Originally posted November 2016
While the holiday season can be joyous and abundant with excitement and love, it also can be a time of great grief, stress and sadness. What we do not have is hi-lighted in contrast to what we wish we had. Expectations are heightened as we look for how things “should be” versus how they are. Holiday concerts, parties, shopping, food and general merriment may be fun but lead to packed schedules and little time for much needed silence and reflection. This year has been greatly complicated by an election that has most of us in Seattle feeling a mix of strong emotions. Whether you love the holidays or struggle with them there are some strategies you can use to make the most of what you have.
Quality Time over Quantity of Time: Coping with Busy Schedules
Years ago when I was in graduate school, interning and working I quite literally had no time. I also had little choice in my schedule as that was the nature of accomplishing my goals. What I realized is that in the midst of busy you can have quality time. If we put intention into our lives we can create moments of space and peace in even the most busy of schedules. One practice that I did and still do is to catch moments where I can pause, look around, and appreciate something happening right now. Maybe it’s walking outside to my car and I feel the breeze and look up at the sky, maybe it’s just when I’m in the bathroom washing my hands and I appreciate the warm water or smell of the soap. If I slow down and take in these experiences with focus on the sensory input my nervous system calms and time seems to slow down just for a moment. It sounds very simple to incorporate this into life, but it can have profound effects on stress as well as your outlook on the day. Instead of always focusing on my to-do list and expectations around it I also had little respites that brought in a sense of ease and gratitude that made all the difference. If you have kids, do it out loud and see if they can join in on noticing, give it a try!

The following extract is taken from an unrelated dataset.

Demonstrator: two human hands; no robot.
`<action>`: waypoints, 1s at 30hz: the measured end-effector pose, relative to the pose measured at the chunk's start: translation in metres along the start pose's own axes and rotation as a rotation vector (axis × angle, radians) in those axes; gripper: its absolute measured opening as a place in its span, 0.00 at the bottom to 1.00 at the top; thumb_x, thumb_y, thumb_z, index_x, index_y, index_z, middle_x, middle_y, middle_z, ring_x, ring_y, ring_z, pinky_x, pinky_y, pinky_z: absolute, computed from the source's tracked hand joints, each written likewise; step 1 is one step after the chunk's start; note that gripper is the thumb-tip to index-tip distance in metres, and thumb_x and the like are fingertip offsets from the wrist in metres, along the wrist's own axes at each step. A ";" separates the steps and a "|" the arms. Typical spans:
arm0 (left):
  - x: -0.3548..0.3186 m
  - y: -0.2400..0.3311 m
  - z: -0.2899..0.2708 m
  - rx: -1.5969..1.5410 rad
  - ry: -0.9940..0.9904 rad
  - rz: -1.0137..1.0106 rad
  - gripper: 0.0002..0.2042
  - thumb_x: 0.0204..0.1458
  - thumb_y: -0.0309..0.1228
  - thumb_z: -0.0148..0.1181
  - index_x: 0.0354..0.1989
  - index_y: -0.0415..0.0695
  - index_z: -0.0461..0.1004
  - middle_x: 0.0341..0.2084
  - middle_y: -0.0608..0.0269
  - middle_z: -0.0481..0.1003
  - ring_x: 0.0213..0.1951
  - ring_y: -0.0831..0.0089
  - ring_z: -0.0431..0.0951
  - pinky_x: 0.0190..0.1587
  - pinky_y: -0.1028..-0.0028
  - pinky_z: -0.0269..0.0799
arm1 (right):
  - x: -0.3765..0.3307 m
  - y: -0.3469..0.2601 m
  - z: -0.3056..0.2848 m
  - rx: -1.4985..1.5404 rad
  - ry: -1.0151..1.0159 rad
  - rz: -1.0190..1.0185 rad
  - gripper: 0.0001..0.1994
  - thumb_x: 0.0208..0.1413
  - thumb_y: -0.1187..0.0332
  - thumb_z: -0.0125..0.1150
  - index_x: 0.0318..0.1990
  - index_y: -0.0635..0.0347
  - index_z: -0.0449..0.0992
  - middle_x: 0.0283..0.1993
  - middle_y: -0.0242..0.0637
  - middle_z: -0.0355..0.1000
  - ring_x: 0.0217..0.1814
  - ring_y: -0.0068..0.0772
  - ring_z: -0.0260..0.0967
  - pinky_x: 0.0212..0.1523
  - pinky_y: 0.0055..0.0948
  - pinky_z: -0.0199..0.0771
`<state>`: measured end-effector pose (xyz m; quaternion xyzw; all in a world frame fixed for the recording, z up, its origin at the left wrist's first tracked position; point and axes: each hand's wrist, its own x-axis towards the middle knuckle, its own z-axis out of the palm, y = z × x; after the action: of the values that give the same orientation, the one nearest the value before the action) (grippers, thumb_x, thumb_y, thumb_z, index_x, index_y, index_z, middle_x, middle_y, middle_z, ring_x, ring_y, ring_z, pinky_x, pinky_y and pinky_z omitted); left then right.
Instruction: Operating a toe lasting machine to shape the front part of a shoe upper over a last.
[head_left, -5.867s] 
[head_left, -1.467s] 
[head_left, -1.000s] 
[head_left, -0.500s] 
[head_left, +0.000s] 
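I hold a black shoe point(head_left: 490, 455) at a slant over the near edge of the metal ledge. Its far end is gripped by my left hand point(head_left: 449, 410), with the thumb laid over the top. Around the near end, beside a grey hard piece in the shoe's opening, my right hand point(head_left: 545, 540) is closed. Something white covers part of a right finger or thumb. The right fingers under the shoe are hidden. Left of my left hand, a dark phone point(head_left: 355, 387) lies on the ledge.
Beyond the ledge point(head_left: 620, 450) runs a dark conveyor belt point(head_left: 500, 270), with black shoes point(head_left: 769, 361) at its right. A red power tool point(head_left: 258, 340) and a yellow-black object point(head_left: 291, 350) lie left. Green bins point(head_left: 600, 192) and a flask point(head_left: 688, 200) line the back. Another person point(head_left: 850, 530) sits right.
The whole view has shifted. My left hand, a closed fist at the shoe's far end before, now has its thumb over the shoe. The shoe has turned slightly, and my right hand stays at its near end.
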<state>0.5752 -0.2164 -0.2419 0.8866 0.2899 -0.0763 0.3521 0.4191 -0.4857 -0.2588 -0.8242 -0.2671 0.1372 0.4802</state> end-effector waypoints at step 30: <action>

Less is More: Presence is a greater gift than presents ever will be.
Speaking of gratitude, as we enter the consumer season for the holiday I think it’s a great time to take stock of what we already have and to ask what we really need. I’m not just talking about what we need in material goods but emotional resources. I know this time of year I often need rest and space to recover from the stress of the season. For others maybe it is connection and fun. Many studies have come out saying that people feel like they have happier and more fulfilling lives through their experiences and relationships rather than stuff or accomplishments. In adolescence and middle age novelty is very important in giving ourselves new opportunities to learn or try new things. Perhaps thinking of ways to create time and space to have fun and engage new activities with yourself and your loved ones will be a healthier route for you than stuff.
Compassion with Boundaries: The Importance of Saying NO!
We often confuse compassion with sympathy or enabling. True compassion is about empathy and understanding for ourselves and others, and it is also about boundaries. The most compassionate people tend to have solid boundaries and know how to create structure in their lives and relationships to keep them out of resentment or confusion of roles or resources. As we tend to spend more time with family and friends this season it’s a good idea to cultivate healthy doses of compassion so we can attempt to understand our loved ones instead of simply reacting to them or putting them in a template from our history with them. It’s also a good idea to extend that same understanding to yourself and ask what your needs and lines are in relating with others. Over extending yourself can impair genuine connection, so check in with yourself before you say yes to everyone. It’s okay to say no, to disengage conversations or people that drain you. This is self-care.
I am wishing you all a peaceful, loving and joyous season, and if it’s not I wish you much compassion and support through it. Take care.